### DESCRIPTION OF THE TASK
Please output the section of the listing below that opens with the line containing "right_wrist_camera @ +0" and closes with the line containing "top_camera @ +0", exactly and with nothing else.

### RECORDS TO USE

++++++++++

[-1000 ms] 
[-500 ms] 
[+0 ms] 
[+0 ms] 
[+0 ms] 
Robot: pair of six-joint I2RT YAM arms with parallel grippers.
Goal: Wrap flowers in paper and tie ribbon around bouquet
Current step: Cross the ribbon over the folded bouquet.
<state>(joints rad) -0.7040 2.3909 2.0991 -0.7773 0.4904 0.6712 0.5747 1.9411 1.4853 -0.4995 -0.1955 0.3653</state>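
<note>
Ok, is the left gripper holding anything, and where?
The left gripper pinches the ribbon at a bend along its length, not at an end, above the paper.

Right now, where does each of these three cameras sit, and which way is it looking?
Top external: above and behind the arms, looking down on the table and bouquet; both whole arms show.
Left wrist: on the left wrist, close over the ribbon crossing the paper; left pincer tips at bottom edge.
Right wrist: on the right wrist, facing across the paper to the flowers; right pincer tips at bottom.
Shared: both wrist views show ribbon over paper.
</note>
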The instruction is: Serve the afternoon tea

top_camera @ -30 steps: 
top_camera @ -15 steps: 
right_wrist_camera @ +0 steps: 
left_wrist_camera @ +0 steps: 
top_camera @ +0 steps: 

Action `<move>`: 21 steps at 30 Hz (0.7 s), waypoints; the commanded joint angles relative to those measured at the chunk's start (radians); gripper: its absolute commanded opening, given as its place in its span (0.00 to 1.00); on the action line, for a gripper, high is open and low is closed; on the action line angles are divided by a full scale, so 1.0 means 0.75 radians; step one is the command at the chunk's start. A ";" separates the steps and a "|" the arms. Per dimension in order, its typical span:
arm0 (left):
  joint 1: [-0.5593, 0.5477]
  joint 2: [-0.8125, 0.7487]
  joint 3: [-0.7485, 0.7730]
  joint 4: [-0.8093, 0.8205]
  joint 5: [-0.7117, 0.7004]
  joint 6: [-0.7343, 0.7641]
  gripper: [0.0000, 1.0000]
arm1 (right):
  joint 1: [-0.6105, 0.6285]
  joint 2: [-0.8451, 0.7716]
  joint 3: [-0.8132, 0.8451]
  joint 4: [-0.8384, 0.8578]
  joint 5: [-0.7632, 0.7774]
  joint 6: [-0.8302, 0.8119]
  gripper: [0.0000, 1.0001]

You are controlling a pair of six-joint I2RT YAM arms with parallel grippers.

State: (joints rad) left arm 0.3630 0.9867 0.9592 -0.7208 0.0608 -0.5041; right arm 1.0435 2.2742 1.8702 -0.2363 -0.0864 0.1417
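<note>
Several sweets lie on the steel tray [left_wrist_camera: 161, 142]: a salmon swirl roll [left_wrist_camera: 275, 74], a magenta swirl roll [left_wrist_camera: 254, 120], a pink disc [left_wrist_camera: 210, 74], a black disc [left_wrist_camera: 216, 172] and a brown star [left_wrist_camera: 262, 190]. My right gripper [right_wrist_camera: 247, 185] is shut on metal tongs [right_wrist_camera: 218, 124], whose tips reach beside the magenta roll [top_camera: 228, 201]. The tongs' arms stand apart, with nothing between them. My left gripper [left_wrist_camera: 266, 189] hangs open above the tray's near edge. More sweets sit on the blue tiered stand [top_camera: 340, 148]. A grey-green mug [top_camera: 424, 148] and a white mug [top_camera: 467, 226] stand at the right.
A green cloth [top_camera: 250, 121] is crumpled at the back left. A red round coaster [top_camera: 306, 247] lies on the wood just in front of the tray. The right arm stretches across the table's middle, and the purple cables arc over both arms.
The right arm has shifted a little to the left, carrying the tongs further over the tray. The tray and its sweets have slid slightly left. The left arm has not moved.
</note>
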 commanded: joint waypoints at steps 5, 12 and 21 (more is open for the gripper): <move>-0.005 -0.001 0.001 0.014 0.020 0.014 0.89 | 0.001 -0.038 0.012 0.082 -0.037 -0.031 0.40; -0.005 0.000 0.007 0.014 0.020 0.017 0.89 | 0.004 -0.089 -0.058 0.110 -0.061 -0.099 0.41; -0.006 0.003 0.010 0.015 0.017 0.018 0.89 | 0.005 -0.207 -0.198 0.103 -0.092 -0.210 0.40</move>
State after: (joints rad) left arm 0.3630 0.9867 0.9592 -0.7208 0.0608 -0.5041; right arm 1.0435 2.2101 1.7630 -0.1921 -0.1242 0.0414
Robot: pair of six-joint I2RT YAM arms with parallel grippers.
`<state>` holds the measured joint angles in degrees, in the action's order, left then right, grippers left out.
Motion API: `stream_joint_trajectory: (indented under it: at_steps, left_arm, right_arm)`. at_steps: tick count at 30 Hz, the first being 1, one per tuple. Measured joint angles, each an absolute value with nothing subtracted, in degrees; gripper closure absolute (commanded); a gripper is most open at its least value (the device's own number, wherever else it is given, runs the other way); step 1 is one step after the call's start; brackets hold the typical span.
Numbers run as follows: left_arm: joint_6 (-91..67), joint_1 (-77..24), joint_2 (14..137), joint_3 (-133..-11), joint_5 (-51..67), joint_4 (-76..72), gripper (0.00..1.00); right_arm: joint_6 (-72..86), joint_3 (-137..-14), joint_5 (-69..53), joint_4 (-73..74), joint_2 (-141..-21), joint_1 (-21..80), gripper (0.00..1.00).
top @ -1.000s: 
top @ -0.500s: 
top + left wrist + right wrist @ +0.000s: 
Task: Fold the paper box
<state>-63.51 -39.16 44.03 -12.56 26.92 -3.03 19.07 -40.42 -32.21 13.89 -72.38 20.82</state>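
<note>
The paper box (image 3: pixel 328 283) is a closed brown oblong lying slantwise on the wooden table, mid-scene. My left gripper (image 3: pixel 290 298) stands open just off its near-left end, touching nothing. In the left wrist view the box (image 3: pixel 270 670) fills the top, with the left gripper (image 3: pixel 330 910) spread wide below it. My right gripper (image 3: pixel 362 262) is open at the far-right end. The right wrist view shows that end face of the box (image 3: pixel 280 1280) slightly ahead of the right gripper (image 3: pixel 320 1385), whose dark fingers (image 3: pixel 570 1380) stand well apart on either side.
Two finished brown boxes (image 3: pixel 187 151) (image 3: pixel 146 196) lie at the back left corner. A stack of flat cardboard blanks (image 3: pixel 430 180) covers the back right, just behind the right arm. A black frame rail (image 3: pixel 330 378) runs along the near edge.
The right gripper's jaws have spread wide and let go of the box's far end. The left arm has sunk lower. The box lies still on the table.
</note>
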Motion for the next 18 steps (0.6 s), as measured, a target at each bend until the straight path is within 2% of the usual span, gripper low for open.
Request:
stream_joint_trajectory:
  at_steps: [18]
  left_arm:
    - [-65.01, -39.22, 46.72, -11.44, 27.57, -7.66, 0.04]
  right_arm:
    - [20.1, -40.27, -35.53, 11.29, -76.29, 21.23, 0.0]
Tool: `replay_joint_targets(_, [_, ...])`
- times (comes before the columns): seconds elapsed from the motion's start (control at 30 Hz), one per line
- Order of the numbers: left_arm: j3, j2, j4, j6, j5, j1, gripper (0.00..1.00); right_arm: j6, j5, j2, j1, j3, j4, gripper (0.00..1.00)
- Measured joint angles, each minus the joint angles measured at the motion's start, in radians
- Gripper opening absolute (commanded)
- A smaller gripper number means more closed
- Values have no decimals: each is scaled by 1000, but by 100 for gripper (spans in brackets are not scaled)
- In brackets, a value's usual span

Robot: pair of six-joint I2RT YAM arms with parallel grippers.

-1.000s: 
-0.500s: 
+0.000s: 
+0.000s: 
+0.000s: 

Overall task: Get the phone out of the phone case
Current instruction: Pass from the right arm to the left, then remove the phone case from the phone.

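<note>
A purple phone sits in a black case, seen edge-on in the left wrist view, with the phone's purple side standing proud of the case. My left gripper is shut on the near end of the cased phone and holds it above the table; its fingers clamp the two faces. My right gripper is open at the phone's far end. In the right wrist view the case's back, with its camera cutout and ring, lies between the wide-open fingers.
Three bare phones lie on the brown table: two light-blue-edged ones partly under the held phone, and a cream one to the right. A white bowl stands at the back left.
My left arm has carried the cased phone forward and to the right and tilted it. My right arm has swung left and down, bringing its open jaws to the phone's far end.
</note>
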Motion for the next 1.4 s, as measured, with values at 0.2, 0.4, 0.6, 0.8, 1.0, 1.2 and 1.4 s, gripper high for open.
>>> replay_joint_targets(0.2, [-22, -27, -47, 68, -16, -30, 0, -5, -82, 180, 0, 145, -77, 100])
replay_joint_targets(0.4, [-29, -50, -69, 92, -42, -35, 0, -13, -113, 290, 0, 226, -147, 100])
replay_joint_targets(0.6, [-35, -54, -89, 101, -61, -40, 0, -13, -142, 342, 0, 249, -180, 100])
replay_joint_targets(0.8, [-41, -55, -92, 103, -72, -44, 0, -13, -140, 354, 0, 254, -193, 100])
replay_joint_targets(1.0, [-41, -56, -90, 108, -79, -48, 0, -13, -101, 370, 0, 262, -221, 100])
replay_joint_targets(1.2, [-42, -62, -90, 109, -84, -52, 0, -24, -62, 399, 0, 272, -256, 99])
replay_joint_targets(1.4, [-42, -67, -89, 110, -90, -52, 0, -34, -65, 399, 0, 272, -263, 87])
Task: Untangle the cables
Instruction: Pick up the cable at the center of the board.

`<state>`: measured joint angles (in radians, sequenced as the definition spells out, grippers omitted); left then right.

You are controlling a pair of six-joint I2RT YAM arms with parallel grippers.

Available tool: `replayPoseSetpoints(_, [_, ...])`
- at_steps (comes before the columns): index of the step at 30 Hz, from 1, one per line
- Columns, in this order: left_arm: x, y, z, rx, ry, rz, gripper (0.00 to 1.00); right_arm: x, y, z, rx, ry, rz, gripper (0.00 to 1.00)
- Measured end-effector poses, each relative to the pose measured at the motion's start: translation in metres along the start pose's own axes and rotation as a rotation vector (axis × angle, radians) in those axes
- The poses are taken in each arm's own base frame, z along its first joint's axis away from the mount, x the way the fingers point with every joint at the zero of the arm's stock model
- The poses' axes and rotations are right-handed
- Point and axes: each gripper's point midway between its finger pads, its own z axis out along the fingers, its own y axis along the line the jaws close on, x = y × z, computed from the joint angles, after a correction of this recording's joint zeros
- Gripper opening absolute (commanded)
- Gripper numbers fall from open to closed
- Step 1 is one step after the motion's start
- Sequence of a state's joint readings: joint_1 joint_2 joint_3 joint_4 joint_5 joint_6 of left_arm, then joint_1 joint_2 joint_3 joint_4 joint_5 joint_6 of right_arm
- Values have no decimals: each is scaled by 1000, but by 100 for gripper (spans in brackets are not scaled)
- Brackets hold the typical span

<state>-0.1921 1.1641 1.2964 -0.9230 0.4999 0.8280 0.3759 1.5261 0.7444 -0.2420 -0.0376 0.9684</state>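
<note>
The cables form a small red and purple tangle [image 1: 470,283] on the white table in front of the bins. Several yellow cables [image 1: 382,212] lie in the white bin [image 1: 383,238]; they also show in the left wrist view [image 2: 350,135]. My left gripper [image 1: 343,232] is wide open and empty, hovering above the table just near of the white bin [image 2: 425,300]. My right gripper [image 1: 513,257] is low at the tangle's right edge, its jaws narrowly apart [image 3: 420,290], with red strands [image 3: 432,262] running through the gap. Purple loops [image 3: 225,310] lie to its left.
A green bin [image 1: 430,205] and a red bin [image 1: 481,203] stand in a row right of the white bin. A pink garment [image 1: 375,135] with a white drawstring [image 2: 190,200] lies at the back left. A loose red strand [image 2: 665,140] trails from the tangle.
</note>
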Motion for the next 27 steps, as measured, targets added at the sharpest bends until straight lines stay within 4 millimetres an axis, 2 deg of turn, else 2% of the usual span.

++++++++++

### RESULT OF THIS TASK
right_wrist_camera @ +0 steps: 
left_wrist_camera @ +0 steps: 
top_camera @ +0 steps: 

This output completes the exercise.